Урусов едва заметно дрогнул бровями… и тут же лицо его снова приняло равнодушное выражение.
— И даже не оборотень! — продолжал полицмейстер. — А на трупы будто нюхом идет! Тут у меня имеются показания портного Йоськи Альшванга, иудейского вероисповедания… — полицмейстер жестом фокусника вытащил из-за обшлага измятые листы.
— Какого еще Йоськи? — искренне удивился Митя.
— Будто не знаете? Он вас так преотлично запомнил! И показания дает, что, дескать, пришли вы в «Модный домъ» с барышнями Шабельскими да с молодым Лаппо-Данилевским, сынком Ивана Яковлевича… — теперь в голосе полицмейстера прозвучало такая почтительность, что Митя бы его после этого точно невзлюбил! Увы, полицмейстер ему и раньше не нравился. — …а как повел он барышень приклад швейный показывать, так вас — глядь! — и нету. Забеспокоился, искать пошел… и нашел! Прямиком над окровавленным телом своей кузины, или кем она там ему приходится…
— Погодите… Йоська? Маэстро Йоэль? Альв?
— Да какой он альв! Жиденок он, да еще и мамзер, незаконный, в смысле! Цилька Альшванг его невесть от кого прижила!
— От альва. — буркнул ротмистр.
— Иноверка — от нелюдя! — воинственно взвился полицмейстер. — Экая мерзость!
Ингвар резко и зло вскинулся, намереваясь что-то сказать… и тут же судорожно дернулся и захлопнул рот — Митя предположил, что его пнул сидящий рядом Урусов.
— То есть, личность, чьи показания не могут быть приняты во внимание? — кротко поинтересовался отец.
— Э… Ну-у… глаза-то у него имеются… — смешался увлекшийся полицмейстер.
— И этот самый Йоэль видел моего сына… над телом… с зубами наперевес? — все также кротко продолжил отец.
— Почему… с зубами? — опешил полицмейстер.

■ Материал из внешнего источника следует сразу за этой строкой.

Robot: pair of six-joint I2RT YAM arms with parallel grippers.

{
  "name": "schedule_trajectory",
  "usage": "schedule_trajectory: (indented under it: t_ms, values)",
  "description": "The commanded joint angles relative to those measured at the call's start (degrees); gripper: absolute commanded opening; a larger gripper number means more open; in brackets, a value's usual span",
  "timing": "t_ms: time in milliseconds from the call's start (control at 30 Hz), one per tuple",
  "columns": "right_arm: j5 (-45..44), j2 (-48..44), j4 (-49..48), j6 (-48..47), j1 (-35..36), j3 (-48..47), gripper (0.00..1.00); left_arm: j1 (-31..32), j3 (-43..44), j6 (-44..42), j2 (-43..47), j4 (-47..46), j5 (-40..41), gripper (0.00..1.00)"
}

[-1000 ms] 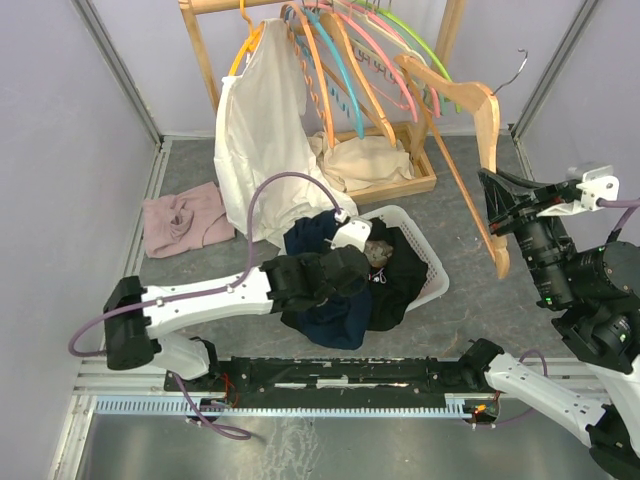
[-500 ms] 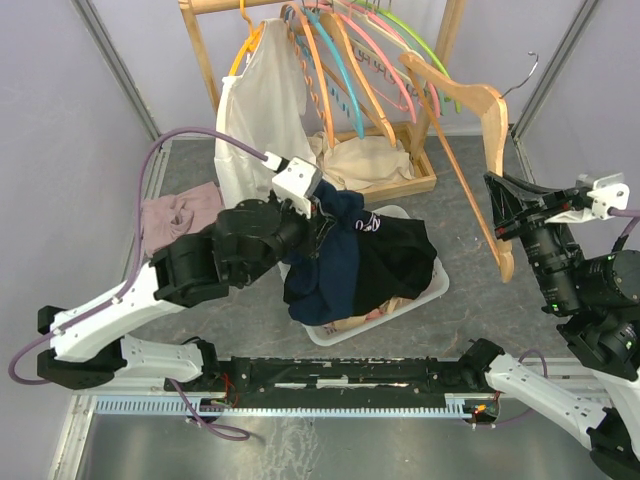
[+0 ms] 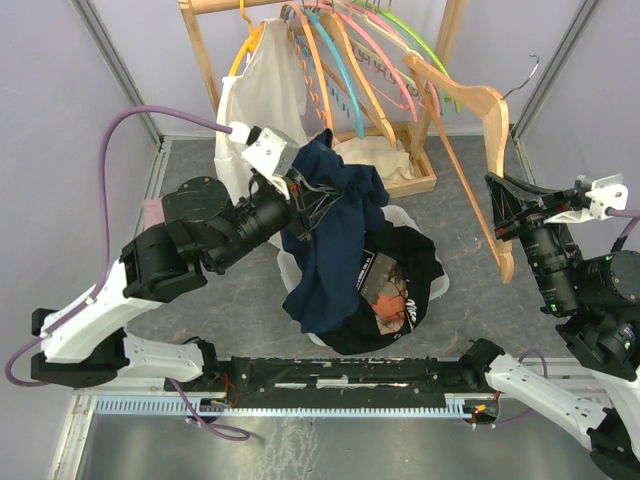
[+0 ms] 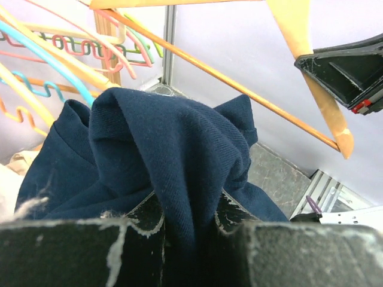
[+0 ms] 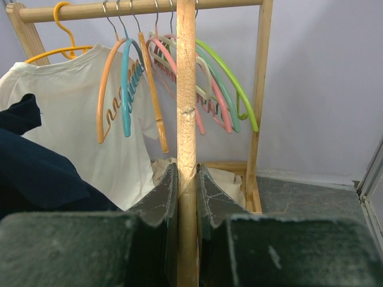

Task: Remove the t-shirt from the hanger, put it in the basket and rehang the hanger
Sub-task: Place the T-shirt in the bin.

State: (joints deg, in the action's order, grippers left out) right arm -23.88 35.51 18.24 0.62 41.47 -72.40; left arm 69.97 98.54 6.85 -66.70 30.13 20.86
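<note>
The left gripper [image 3: 300,200] is seen raised near the middle of the top view, at 7 o'clock from the rack [image 3: 200,50]. Its jaws are clamped on a fold of the navy t-shirt [image 3: 335,230]. In the left wrist view the gripper [image 4: 188,209] is seen with the cloth [image 4: 179,137] pinched between both fingers.

The t-shirt is held in the air, off the hanger [image 3: 485,110] and apart from it. It hangs down toward 6 o'clock, and its lower end is draped over the dark clothes [image 3: 400,290] in the white basket [image 3: 441,283].

The wooden hanger is held bare at 2 o'clock, tilted, with its hook up. It is gripped on its lower arm by the right gripper [image 3: 505,225]. In the right wrist view the jaws [image 5: 187,191] are closed tight on the wooden bar [image 5: 186,89].

At 12 o'clock, coloured hangers [image 3: 350,60] and a white shirt [image 3: 265,90] are hung on the rack. A cream cloth [image 3: 395,160] is piled on the rack's base. A pink cloth [image 3: 152,212] lies at 9 o'clock, partly hidden by the left arm.
</note>
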Motion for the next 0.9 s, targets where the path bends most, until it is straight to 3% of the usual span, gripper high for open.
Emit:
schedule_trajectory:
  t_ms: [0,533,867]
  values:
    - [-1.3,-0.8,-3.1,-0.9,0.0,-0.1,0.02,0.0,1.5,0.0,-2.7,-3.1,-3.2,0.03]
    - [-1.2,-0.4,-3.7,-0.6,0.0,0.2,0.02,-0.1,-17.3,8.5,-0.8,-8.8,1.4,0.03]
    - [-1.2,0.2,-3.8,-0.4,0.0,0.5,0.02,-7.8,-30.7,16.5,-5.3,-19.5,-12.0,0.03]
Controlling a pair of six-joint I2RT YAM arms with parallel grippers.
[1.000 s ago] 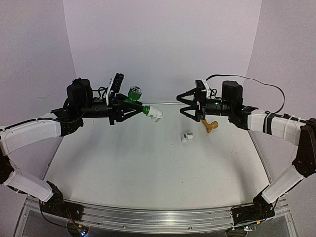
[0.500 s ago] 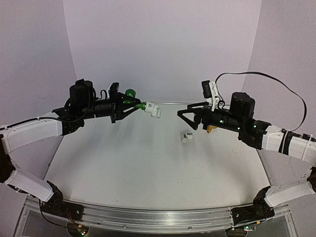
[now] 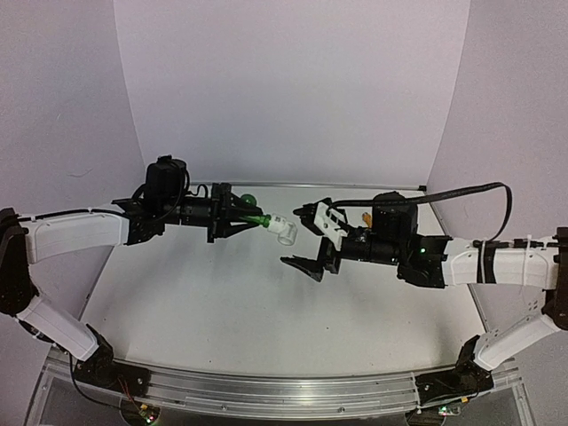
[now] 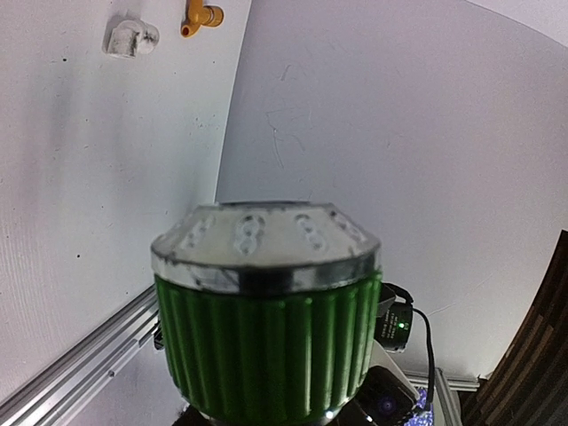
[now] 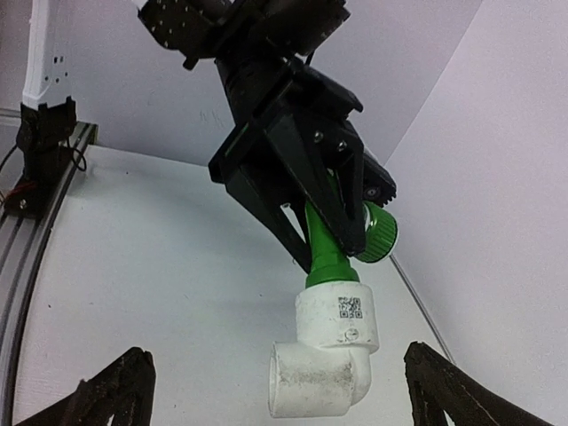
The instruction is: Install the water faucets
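Note:
My left gripper (image 3: pixel 236 218) is shut on the green faucet (image 3: pixel 255 218) and holds it above the table. A white elbow fitting (image 3: pixel 283 229) sits on the faucet's end. In the right wrist view the black fingers (image 5: pixel 286 169) clamp the green stem (image 5: pixel 330 247) beside its knob (image 5: pixel 379 232), with the elbow (image 5: pixel 324 366) hanging below. My right gripper (image 3: pixel 305 240) is open and empty, its fingertips (image 5: pixel 114 392) wide on either side of the elbow without touching it. The green knob (image 4: pixel 266 324) fills the left wrist view. The yellow faucet (image 4: pixel 201 13) lies on the table.
A second white fitting (image 4: pixel 131 37) lies on the table next to the yellow faucet; the right arm hides it in the top view. A bit of the yellow faucet (image 3: pixel 366 216) shows behind the right arm. The aluminium rail (image 3: pixel 266 390) runs along the near edge.
My right arm has swung left and down, bringing its open jaws up to the white elbow. My left gripper has shifted slightly right and lower with the green faucet.

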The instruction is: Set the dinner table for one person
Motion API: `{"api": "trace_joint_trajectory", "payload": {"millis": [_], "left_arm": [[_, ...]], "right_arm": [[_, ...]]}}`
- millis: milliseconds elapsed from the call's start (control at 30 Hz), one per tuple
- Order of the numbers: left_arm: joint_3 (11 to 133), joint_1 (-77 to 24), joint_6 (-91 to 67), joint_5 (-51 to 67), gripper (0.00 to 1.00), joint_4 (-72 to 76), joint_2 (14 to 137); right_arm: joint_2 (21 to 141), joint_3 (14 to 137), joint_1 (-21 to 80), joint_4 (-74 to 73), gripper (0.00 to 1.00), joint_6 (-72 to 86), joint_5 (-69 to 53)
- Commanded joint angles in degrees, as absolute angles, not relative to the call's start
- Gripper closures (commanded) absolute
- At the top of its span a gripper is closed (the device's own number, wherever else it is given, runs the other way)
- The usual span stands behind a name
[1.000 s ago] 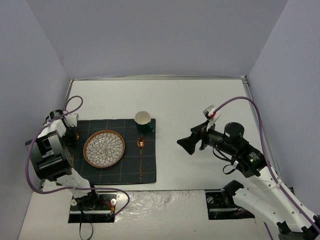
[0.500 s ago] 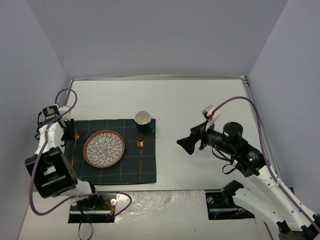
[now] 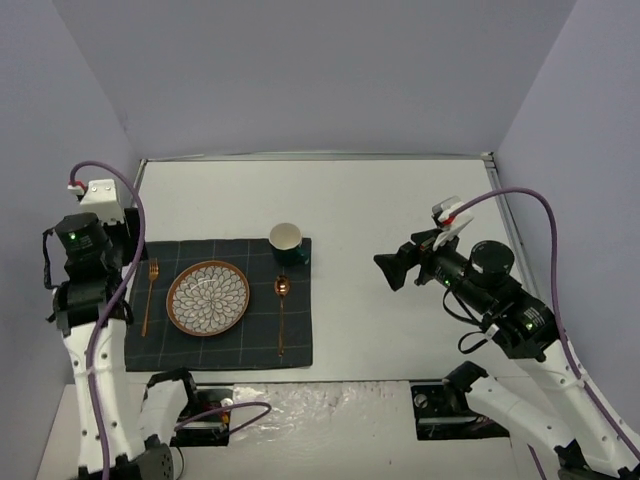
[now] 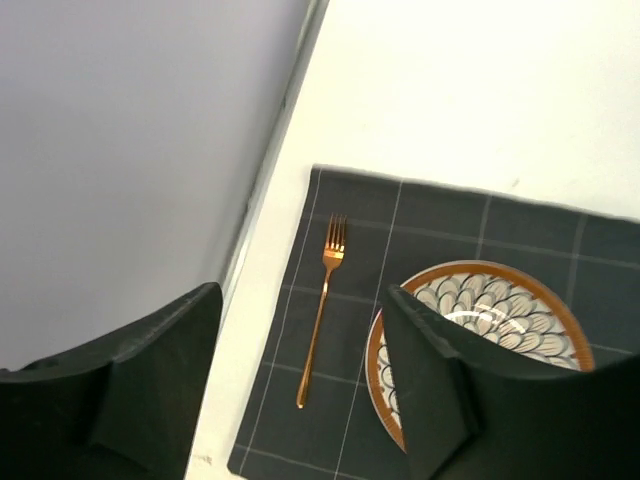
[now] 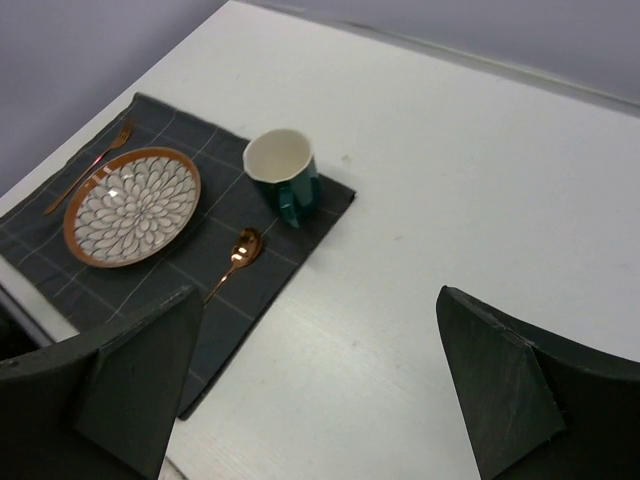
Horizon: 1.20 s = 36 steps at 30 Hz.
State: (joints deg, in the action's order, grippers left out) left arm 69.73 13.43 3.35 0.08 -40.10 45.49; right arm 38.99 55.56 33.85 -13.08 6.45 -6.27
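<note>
On the white dinner table (image 3: 400, 200) lies a dark grid-lined placemat (image 3: 230, 345). A patterned plate (image 3: 208, 297) sits at its middle. A copper fork (image 3: 149, 297) lies left of the plate and a copper spoon (image 3: 281, 310) right of it. A green cup (image 3: 287, 242) stands at the mat's far right corner. My left gripper (image 4: 300, 390) hangs open high above the fork (image 4: 322, 310), with nothing between its fingers. My right gripper (image 3: 395, 270) is open and empty over bare table, right of the mat.
Grey walls close in the table on three sides, and the left wall (image 4: 120, 150) is close to the left arm (image 3: 88, 262). A thin metal rail (image 3: 320, 156) runs along the far edge. The arm bases (image 3: 190, 410) sit at the near edge.
My left gripper has opened and lifted away to the left, leaving the fork flat on the placemat beside the plate. The right arm has drawn back slightly to the right.
</note>
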Motion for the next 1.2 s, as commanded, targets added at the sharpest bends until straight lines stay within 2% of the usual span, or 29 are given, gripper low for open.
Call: {"api": "trace_joint_trajectory", "payload": {"millis": [0,167,233,533,633,833,1167], "left_arm": [[80.1,9.0,-0.5,-2.7,0.29,-50.6,39.7],[85.5,2.3,-5.9,-10.9,0.15,-57.5,32.9],[85.1,0.1,-7.9,-13.7,0.14,-58.2,30.2],[83.8,-9.8,-12.1,-21.3,0.12,-65.2,21.2],[82.9,-11.4,-12.0,-23.4,0.09,-68.0,18.4],[81.7,-12.2,-11.8,-25.1,0.03,-70.4,14.0],[79.9,-12.2,-11.5,-26.5,0.03,-71.7,12.5]], "right_arm": [[35.9,60.0,34.1,-12.6,0.0,3.0,7.8],[31.4,62.5,34.1,-14.5,0.0,1.0,15.1],[29.6,62.9,34.1,-15.5,0.0,0.6,17.8],[21.2,62.6,34.1,-18.9,0.0,0.6,22.1],[18.4,61.2,34.1,-19.0,0.0,0.6,22.7],[14.5,59.1,34.1,-19.7,0.0,-1.0,24.7],[12.1,56.8,34.1,-19.6,0.0,-1.1,27.3]]}}
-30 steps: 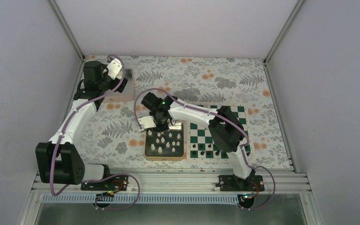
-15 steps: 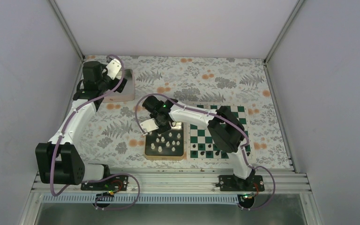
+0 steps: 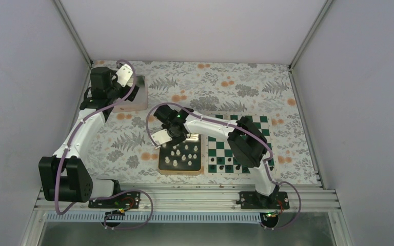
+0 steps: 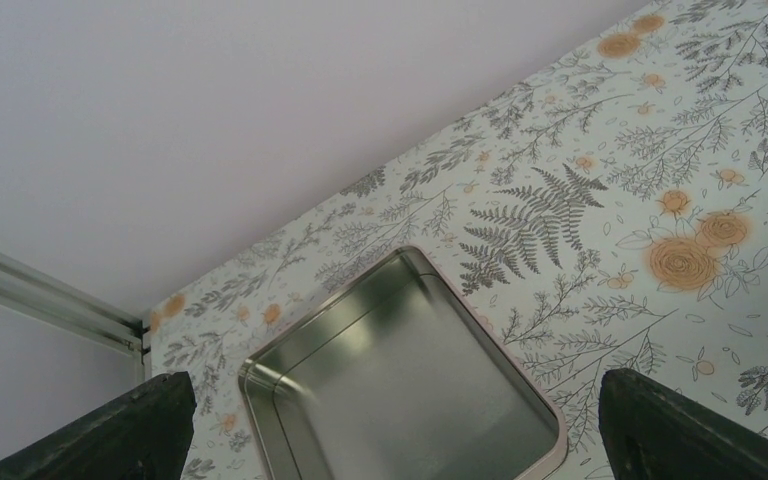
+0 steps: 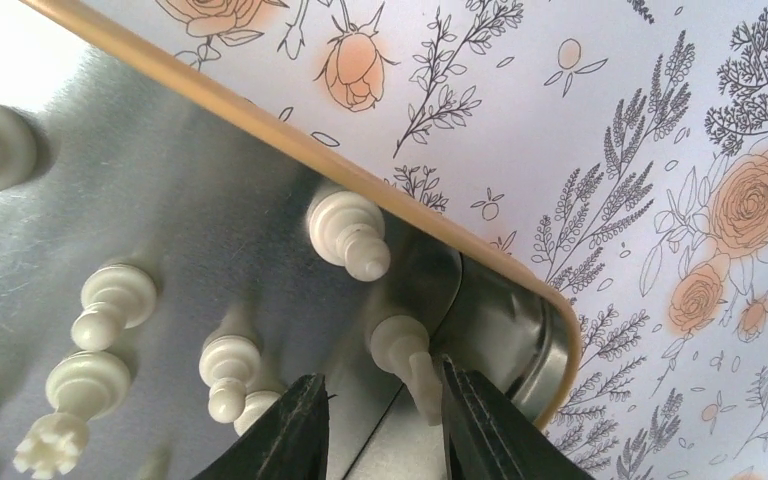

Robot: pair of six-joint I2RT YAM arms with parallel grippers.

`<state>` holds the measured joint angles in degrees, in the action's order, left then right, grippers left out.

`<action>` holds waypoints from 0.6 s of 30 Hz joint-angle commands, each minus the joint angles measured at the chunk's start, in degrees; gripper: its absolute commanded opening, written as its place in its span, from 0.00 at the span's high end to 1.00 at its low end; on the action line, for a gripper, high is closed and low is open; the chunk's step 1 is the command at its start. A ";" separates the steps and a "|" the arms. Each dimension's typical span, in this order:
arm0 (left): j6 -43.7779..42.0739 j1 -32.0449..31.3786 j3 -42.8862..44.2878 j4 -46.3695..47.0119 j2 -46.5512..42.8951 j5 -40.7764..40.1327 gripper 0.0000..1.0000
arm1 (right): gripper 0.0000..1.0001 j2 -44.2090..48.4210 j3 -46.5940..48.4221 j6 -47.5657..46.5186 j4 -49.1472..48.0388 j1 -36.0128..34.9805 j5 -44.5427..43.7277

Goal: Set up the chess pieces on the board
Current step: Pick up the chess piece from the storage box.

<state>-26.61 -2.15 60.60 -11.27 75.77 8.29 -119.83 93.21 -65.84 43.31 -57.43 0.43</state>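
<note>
Several tiny white chess pieces point(image 3: 182, 154) stand in a gold-rimmed tray point(image 3: 180, 171) left of the green and white board point(image 3: 216, 146). My right gripper point(image 3: 176, 136) hangs over the tray's far part, jaws open. In the right wrist view the gripper point(image 5: 385, 420) straddles one white piece point(image 5: 405, 355) near the tray corner. That piece lies against the right finger point(image 5: 480, 420), and the left finger is apart from it. More white pieces point(image 5: 345, 232) stand close by. My left gripper point(image 3: 120, 96) is open and empty at the far left.
An empty silver tin point(image 4: 400, 390) lies under the left gripper point(image 4: 400, 432) at the far-left corner, close to the wall. Black pieces point(image 3: 220, 168) stand on the board's near rows. The right arm covers much of the board. The tray rim point(image 5: 360, 175) runs just beyond the right fingers.
My right gripper has shifted a little to the left and back over the tray's far part. The left arm has not moved.
</note>
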 commanded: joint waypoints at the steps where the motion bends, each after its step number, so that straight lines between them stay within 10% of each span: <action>1: -0.99 0.28 -0.66 1.61 -0.96 1.38 0.00 | 0.68 1.32 1.26 -1.85 -0.06 -1.31 -1.63; 18: -1.16 0.35 -0.32 1.05 -0.66 2.98 0.00 | 0.68 0.80 8.46 2.56 15.23 -1.03 6.07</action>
<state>-27.03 -2.00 60.60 -11.27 75.77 9.63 -119.98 99.66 -65.47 50.48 -58.43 1.39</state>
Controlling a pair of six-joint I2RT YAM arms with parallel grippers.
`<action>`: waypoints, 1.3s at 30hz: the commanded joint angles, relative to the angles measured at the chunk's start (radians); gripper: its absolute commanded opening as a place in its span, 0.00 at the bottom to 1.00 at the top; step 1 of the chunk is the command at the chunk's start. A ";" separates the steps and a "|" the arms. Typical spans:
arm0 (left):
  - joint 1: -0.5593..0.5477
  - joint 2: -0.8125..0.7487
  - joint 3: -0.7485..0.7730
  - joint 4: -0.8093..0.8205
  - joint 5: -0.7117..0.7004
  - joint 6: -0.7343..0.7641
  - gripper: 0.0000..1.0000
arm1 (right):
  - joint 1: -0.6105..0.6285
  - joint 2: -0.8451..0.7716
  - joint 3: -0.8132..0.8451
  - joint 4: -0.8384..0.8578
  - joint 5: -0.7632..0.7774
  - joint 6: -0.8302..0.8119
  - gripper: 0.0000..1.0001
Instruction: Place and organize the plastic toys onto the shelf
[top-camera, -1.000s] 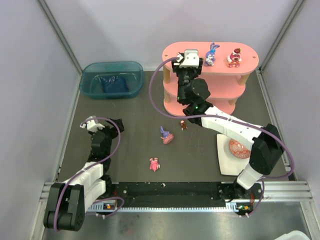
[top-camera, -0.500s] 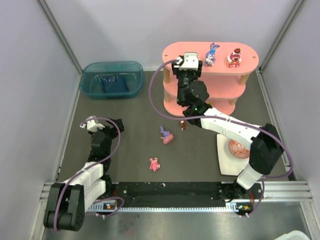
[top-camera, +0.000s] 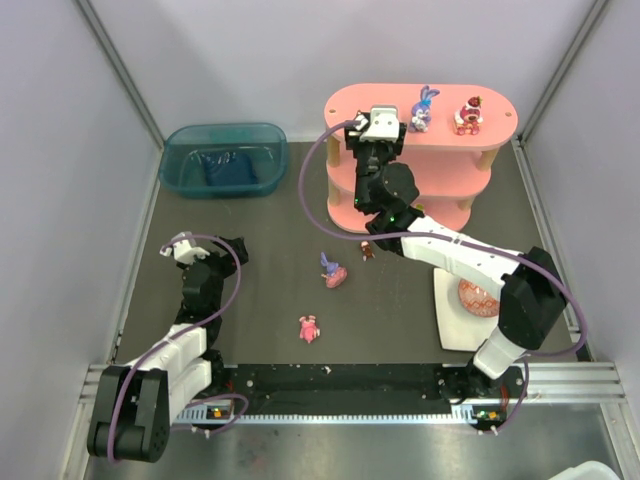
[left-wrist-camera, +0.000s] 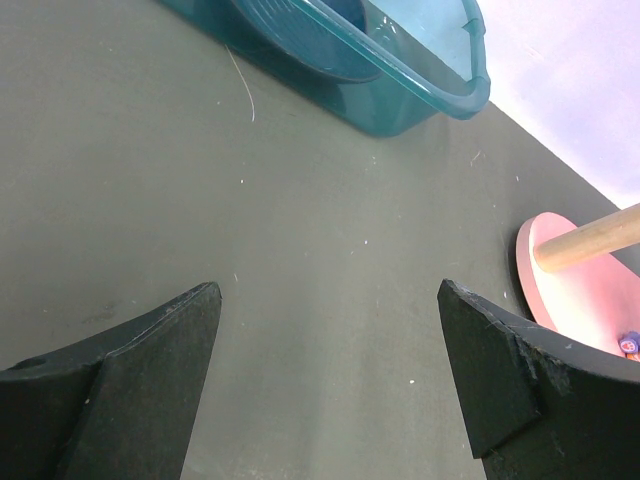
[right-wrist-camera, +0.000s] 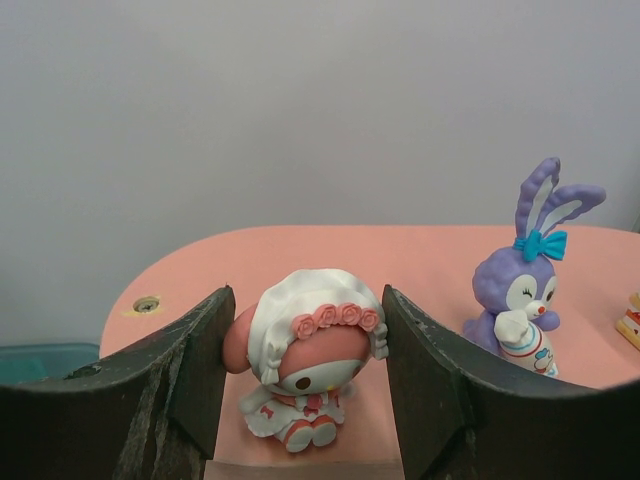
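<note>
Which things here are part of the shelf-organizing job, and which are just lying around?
Part of the job: pink shelf; bonnet figurine gripped by the right tool; purple bunny and red figurine on the top tier; not yet shelved: purple-pink toy, small brown toy, pink toy.
Just lying about: teal bin; patterned egg; white board under it.

The right arm (top-camera: 455, 255) stretches far forward and toward its left, elbow low and wrist raised high. Its gripper (right-wrist-camera: 307, 340) is closed on a bonneted figurine (right-wrist-camera: 318, 350) (both fingers press its sides). The left arm (top-camera: 185, 325) is folded close to its base, its gripper (left-wrist-camera: 330, 345) low, pointing forward, jaws spread wide and empty.
</note>
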 joint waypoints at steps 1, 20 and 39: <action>0.002 -0.001 0.018 0.029 0.001 0.001 0.95 | -0.011 -0.005 -0.012 0.020 0.013 0.016 0.30; 0.002 -0.004 0.016 0.030 0.002 0.000 0.95 | -0.009 -0.010 -0.008 0.020 0.010 0.010 0.61; 0.002 0.001 0.018 0.032 0.004 -0.003 0.95 | -0.009 -0.016 0.049 -0.032 -0.011 0.015 0.72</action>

— Да потому, что загрызли ее, как и первых троих. — буркнул Потапенко. — Так что ежели вы, Ждан Геннадьевич, нас, перевертышей, вдруг невесть с чего нелюдью считать перестали, да оправдывать принялись… — в голосе казака зазвучала насмешка. — …на хлопца вину перекинуть все одно не удастся! — он кивнул на Митю. — У девки спина подрана и с груди клок выдран. Не с человечьими зубишками да ногтишками такое учудить. — Потапенко тяжко вздохнул, а его сын, еще недавно такой спокойно-вальяжный, как… как… медведь на прогулке по лесу! — вдруг насупился и сгорбился, будто пытаясь стать меньше.